Stole Goobs recipe Hunter-style Sage Grouse and used duck breasts man it was good, I didn't have any green peppers so I put some sliced pickled jalapenos in with a dash or 2 of sriracha chili sauce, also had no pearl onions so coarse chopped a whole onion. Served it with dirty rice,mmm good.


----------



## LostLouisianian (Oct 11, 2010)

Ok stop y'all's is makin me hongry


----------



## CPAjeff (Dec 20, 2014)

Man, that looks good. I hate to admit it now, but I have never enjoyed eating wild game. However, after joining the forum and finding all sorts of amazing recipes (mostly posted by Goob), my mind and stomach have changed!


----------



## Dunkem (May 8, 2012)

It was funny my wife picked out all the duck and ate it leaving the carrots (her favorite) on the plate. (I ate um);-)


----------



## LostLouisianian (Oct 11, 2010)

Dunkem said:


> Stole Goobs recipe Hunter-style Sage Grouse and used duck breasts man it was good, I didn't have any green peppers so I put some sliced pickled jalapenos in with a dash or 2 of sriracha chili sauce, also had no pearl onions so coarse chopped a whole onion. Served it with dirty rice,mmm good.


I am not trying to be critical or anything but...that's not REAL dirty rice. Just an FYI.

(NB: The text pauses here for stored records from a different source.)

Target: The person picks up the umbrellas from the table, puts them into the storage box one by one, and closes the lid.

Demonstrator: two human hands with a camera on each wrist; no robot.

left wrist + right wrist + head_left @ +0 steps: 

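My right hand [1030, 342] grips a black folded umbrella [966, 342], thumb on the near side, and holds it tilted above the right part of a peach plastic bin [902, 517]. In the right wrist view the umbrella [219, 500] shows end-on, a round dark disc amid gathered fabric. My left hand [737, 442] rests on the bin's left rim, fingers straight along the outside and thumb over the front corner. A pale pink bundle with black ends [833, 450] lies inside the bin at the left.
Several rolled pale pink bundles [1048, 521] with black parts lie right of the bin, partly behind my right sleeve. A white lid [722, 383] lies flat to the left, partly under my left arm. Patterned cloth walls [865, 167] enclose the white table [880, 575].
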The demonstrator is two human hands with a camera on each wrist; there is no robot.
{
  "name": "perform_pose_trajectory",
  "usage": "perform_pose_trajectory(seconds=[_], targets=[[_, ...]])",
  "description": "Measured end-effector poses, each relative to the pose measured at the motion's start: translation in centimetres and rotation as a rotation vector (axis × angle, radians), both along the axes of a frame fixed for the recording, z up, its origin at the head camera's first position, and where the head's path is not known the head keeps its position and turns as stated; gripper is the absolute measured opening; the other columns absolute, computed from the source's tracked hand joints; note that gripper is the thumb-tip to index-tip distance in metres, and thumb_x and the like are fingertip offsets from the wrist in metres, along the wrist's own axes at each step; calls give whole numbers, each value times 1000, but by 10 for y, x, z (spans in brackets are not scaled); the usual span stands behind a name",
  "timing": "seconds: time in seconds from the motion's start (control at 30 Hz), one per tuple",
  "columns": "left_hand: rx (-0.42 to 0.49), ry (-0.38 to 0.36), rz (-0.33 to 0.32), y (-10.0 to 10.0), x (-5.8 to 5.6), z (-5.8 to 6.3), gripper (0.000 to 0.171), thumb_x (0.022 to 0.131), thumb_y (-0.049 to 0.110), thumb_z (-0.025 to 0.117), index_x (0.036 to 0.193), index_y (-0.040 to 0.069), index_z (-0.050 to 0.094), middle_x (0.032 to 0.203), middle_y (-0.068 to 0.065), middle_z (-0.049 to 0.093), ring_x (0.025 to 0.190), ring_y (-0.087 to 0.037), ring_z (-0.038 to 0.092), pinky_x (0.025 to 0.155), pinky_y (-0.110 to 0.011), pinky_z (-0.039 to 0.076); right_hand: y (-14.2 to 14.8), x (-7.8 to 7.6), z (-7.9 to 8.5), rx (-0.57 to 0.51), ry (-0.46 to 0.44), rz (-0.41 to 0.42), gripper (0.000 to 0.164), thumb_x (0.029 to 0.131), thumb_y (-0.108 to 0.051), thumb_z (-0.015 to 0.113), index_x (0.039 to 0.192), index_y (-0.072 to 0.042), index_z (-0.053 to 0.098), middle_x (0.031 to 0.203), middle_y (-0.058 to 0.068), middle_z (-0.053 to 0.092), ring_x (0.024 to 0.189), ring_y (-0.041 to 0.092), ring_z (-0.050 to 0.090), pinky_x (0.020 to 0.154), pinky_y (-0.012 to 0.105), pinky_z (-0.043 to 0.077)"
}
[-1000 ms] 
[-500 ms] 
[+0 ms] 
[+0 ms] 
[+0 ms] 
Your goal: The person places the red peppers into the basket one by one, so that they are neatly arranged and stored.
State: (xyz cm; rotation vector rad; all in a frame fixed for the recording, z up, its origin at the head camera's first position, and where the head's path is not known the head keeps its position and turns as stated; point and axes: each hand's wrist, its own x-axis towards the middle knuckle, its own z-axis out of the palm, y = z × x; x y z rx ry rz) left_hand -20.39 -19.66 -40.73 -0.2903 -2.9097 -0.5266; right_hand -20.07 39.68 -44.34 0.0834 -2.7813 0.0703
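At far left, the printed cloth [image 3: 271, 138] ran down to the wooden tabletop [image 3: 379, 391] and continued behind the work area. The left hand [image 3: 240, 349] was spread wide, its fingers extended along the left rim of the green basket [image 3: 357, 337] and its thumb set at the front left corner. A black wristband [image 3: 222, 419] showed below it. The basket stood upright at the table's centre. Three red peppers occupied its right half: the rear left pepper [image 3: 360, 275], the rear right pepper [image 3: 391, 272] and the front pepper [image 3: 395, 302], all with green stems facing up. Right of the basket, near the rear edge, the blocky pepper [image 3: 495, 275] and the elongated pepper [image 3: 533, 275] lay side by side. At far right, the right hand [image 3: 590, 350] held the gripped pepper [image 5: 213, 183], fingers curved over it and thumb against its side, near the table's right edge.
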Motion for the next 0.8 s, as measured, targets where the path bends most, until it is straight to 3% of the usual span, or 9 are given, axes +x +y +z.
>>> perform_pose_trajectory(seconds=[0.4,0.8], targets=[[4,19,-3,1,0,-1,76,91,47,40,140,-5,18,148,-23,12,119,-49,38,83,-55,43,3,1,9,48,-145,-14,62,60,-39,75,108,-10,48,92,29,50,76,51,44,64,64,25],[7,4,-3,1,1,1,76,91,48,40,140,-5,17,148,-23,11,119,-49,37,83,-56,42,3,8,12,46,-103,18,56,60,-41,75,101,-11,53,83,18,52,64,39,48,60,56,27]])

Maybe one day I will get on here and put my great grandmothers recipe for actual real dirty rice made the old fashioned way. I've taught it to my daughter to pass on down when I'm taking the dirt nap. I used to help make it in the kitchen with great grandma and grandma every holiday season. I still have the utensils great grandma used to grind up everything with. :grin:


----------



## Dunkem (May 8, 2012)

LostLouisianian said:


> I am not trying to be critical or anything but...that's not REAL dirty rice. Just an FYI.
> 
> Maybe one day I will get on here and put my great grandmothers recipe for actual real dirty rice made the old fashioned way. I've taught it to my daughter to pass on down when I'm taking the dirt nap. I used to help make it in the kitchen with great grandma and grandma every holiday season. I still have the utensils great grandma used to grind up everything with. :grin:


 I know its not the same as I had in Narlins but Zatarains was the closest I could get get busy and get that recipe on here holidays are a coming!!:mrgreen:


----------